**Action item:** What appears from the first line of the data below through the line containing "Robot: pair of", both included, should be copied exactly, and nothing else.

**Material supplied:**

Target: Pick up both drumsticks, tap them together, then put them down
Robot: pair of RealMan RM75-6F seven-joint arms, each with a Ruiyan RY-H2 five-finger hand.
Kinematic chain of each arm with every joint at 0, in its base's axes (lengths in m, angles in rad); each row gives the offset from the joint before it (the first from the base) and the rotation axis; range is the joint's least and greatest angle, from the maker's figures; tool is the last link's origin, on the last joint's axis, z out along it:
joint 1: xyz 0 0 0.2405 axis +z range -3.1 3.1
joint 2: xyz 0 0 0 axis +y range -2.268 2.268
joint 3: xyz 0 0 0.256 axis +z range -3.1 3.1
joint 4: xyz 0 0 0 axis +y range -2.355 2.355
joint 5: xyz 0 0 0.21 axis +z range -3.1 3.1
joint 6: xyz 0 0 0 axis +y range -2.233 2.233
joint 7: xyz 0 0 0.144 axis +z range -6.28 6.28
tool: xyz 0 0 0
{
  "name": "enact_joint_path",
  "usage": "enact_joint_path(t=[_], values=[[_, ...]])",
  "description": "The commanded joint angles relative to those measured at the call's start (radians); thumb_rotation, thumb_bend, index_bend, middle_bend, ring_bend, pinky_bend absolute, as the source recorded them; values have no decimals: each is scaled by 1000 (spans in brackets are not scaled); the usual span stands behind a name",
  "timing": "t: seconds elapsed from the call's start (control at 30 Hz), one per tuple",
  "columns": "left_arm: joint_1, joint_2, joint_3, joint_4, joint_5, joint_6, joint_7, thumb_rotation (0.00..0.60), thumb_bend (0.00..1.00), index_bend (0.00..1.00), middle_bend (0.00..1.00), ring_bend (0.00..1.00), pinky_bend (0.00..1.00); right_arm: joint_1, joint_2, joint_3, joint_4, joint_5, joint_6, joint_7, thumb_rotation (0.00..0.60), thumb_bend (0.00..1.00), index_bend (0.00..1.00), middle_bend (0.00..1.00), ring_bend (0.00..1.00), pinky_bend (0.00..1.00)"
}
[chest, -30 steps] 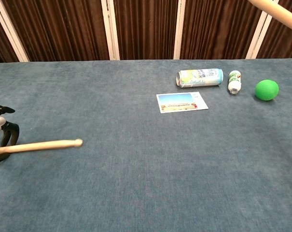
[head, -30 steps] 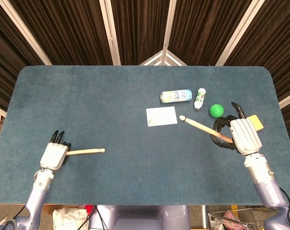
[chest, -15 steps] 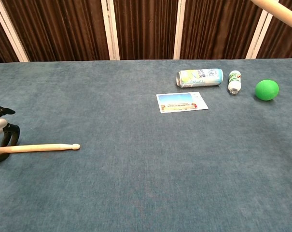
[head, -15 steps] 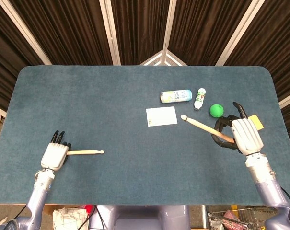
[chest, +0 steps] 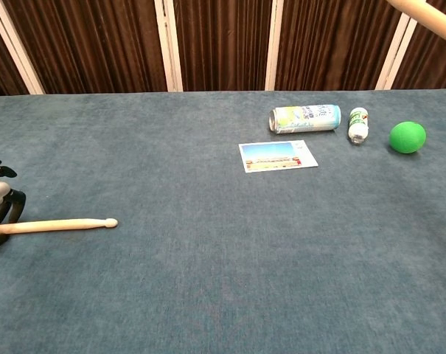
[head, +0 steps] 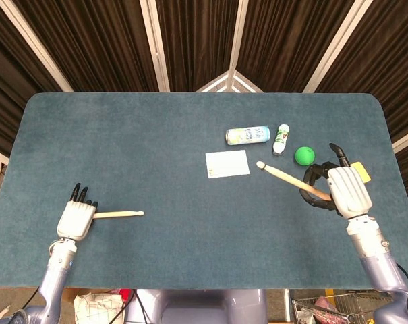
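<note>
The left drumstick [head: 119, 214] lies low over the blue table [head: 156, 155], its butt end inside the left hand [head: 75, 218], tip pointing toward the middle. From the chest view it looks to rest on or just above the cloth; I cannot tell which. The left hand has its fingers curled around the butt, so I take it as holding the stick. The right drumstick [head: 291, 181] is clearly raised, gripped at its back end by the right hand [head: 345, 192], tip slanting up and inward over the table near the white card [head: 227, 164].

Beyond that tip sit a can [head: 247, 136] on its side, a small bottle [head: 281, 139] and a green ball [head: 304, 156], all near the right hand. A yellow block [head: 359, 171] peeks out just behind it.

I'd judge both sticks are in hand, so the step is either bringing them together or laying them down. If tapping, both arms must swing inward to cross the sticks mid-table, clear of the card and can.
</note>
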Motion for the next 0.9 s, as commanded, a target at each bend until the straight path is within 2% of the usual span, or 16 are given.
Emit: enact_joint_path(t=[0.03,0.2,0.6,0.9], values=[[1,-9,-1,9,1,14,21,600,504,589,592,127,0,0,1,0,0,0,0,1,600,407,674,634,505,11],[2,-16,-4,16,12,31,13,600,506,591,592,133,0,-1,2,0,0,0,1,3,600,406,674,634,506,11],[-6,2,-9,39,109,102,-145,600,506,590,594,134,0,3,4,5,-11,2,1,-5,600,406,674,634,506,11],[-30,30,-9,75,233,187,-396,600,506,586,593,134,0,9,-1,10,-21,11,-2,-23,600,407,674,634,505,11]])
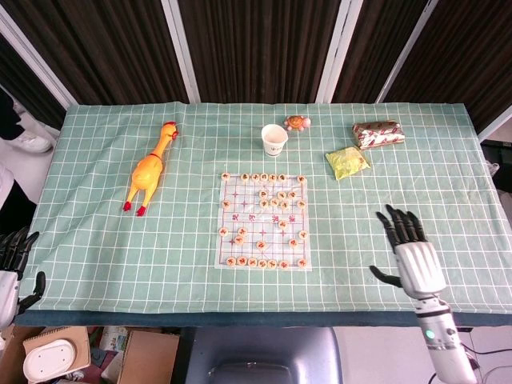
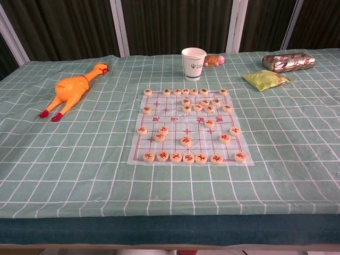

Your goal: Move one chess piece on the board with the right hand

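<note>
- Chess pieces are small round discs of pale wood colour, each with a red or dark character on the top; the characters are too small to read.
- They lie flat on the board, a thin white sheet with a red grid, which lies on the green checked tablecloth near the middle of the table.
- One row of pieces stands along the far edge of the board, one row along the near edge, and several pieces are scattered between them, more of them on the far right part.
- Right hand is seen only in the head view, over the cloth near the front edge of the table, well apart from the board to its right. Its fingers are spread and stretched out, and it holds nothing.
- Left hand shows at the left border of the head view, beside the table edge; only a part of it is visible, so I cannot tell how its fingers stand.
- Behind the board stand a white paper cup and a small turtle toy.
- A yellow rubber chicken lies to the left of the board.
- A yellow-green packet and a shiny wrapped packet lie at the far right.
</note>
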Tool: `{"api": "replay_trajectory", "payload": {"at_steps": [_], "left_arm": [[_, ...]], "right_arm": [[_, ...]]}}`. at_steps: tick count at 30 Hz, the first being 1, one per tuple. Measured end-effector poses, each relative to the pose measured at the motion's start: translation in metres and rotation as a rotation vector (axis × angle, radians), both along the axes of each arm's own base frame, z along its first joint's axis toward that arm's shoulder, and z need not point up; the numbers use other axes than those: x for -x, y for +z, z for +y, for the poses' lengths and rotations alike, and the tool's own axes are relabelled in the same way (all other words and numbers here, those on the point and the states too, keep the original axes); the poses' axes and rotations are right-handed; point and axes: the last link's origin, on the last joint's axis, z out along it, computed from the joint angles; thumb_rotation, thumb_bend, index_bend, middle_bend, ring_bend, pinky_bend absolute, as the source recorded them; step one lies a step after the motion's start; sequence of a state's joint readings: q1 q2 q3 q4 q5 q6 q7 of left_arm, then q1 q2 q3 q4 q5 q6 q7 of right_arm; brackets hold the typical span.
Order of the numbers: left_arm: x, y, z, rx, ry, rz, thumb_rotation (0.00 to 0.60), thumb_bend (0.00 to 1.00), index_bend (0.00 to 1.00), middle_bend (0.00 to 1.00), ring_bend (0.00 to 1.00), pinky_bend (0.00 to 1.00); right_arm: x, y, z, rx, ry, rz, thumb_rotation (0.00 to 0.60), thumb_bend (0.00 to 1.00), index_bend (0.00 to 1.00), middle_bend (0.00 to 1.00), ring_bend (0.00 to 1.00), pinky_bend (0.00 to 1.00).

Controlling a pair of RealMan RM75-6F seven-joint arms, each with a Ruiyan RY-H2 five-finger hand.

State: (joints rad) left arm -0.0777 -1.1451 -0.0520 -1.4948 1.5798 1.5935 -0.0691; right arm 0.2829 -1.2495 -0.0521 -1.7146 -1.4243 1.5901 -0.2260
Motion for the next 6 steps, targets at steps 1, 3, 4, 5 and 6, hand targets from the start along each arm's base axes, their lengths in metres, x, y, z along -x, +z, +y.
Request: {"api": "replay_trajectory", "payload": {"at_steps": [1,3,4,5,6], "left_arm": [[-0.001,-0.002,-0.001,0.004,-0.007,0.004,0.6,0.53,0.0,0.0,0.0,0.04],[-0.004,-0.006,0.0,0.006,-0.018,0.02,0.6,0.53,0.0,0.0,0.0,0.04],[-0.006,-0.009,0.0,0.007,-0.025,0.032,0.6,0.53,0.0,0.0,0.0,0.04],[-0.008,-0.011,0.001,0.008,-0.03,0.039,0.6,0.53,0.0,0.0,0.0,0.04],[-0.009,-0.014,0.001,0.009,-0.034,0.043,0.6,0.53,0.0,0.0,0.0,0.04]], "right_arm": [[0.011,0.004,0.005,0.013,-0.01,-0.001,0.6,0.28,0.0,0.0,0.0,0.0],[0.033,0.013,0.012,0.024,-0.031,-0.005,0.6,0.28,0.0,0.0,0.0,0.0],[0.041,0.017,0.013,0.023,-0.038,-0.009,0.6,0.28,0.0,0.0,0.0,0.0],[0.049,0.022,0.016,0.019,-0.044,-0.017,0.6,0.28,0.0,0.0,0.0,0.0],[0.053,0.024,0.017,0.017,-0.048,-0.023,0.6,0.28,0.0,0.0,0.0,0.0]]}}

**Output below:**
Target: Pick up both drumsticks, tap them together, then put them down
Robot: pair of RealMan RM75-6F seven-joint arms, each with a Ruiyan RY-H2 five-finger hand.

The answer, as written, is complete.